Then Moses, Aaron, Nadab, Abihu, and seventy of the leaders of Israel went up the mountain. There they saw the God of Israel. Under his feet there seemed to be a pavement of brilliant sapphire, as clear as the heavens. And though Israel's leaders saw God, he did not destroy them. In fact, they shared a meal together in God's presence!
- Exodus 24:9-11
Israel's leaders not only saw God, they shared a meal together in his presence! Read Exodus 24:9-18 for all the details of this account. This is a fascinating passage that I think provides some interesting insights into how we come close to God. Basically, four groups of people come into four "levels" of fellowship with God. (1) The Israelite people stood at the base of the mountain and watched. (2) Moses, Aaron, Aaron's two sons, and 70 of Israel's leaders went up onto the mountain. (3) Moses and Joshua went further up the mountain. (4) Moses went to the top of the mountain and disappeared into the cloud where he spent 40 days and nights with the Lord.

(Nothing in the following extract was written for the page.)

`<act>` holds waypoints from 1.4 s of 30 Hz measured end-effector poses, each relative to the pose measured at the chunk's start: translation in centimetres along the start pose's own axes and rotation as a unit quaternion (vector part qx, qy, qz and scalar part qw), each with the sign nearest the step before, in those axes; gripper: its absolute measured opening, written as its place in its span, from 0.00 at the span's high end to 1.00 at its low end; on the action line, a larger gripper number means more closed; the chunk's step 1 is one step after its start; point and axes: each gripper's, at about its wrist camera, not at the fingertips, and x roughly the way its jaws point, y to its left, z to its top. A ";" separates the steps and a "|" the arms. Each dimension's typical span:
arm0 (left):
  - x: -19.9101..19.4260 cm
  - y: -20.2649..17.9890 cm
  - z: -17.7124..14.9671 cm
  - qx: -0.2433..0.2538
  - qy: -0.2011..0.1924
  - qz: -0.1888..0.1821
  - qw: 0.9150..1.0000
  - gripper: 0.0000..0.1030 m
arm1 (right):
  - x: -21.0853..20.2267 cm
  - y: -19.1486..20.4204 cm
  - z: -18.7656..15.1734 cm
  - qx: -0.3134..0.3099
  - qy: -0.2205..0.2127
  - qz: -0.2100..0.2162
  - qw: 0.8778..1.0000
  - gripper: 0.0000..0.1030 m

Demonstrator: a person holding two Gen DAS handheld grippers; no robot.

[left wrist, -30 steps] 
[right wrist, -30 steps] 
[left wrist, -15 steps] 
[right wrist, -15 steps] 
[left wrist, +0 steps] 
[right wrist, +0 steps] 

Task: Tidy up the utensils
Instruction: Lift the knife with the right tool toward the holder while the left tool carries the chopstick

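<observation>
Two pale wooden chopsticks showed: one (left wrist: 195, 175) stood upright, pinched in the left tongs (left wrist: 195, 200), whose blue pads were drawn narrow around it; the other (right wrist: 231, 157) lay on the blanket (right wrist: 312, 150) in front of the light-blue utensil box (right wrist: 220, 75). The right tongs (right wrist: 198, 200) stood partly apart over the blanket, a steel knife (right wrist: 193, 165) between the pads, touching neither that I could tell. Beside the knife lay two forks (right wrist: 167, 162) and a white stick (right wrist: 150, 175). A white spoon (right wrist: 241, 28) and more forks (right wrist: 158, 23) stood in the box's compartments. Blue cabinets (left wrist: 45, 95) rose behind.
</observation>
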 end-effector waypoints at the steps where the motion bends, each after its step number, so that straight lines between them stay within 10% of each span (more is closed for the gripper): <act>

Not much has changed over thousands of years. Some of God's followers are not yet ready to enter God's awesome presence. They stand at the base of the mountain (or sit in the auditorium) and watch, but they do witness how God is working in the lives of his leaders (v. 17). Some are ready to climb the mountain and be in God's personal presence, but they remain there. A few are prepared to go even higher to be even closer to God. And then there are a very few people (Moseses) who are called into and respond to an intimate communion with the Lord.
I'd like to think I'm a Moses (or at least a Joshua)--that I've gotten away from the crowds to hike up the proverbial mountain to spend time with God, but I'm probably more like the 70, who could only go so far. I want to be more intimate with God, but my attitudes, lifestyle, decisions, level of faith, indifference, etc., keep me from getting any closer than I am right now.
The Good News: God is always inviting us to come closer (Rev. 3:20) to commune with him. But first, he calls us to be diligent and turn (repent) from our indifference (Rev. 3:19). Someday we will dwell with God in his presence forever (Rev. 21:3). In the meantime, we can be in fellowship with God, gathering in his presence, power, and purposes here on earth.
You are an awesome, holy, all-powerful God, and yet you invite me into your presence. I want to see you and know you and walk today in communion with you, but at the same time, I recognize your holiness and power. I don't deserve on my own merit to be in fellowship with you, but because you are so rich in mercy, you have invited me in. Thank you, Father, for your invitation to come nearer to you. Help me push away all the keeps me distant from you.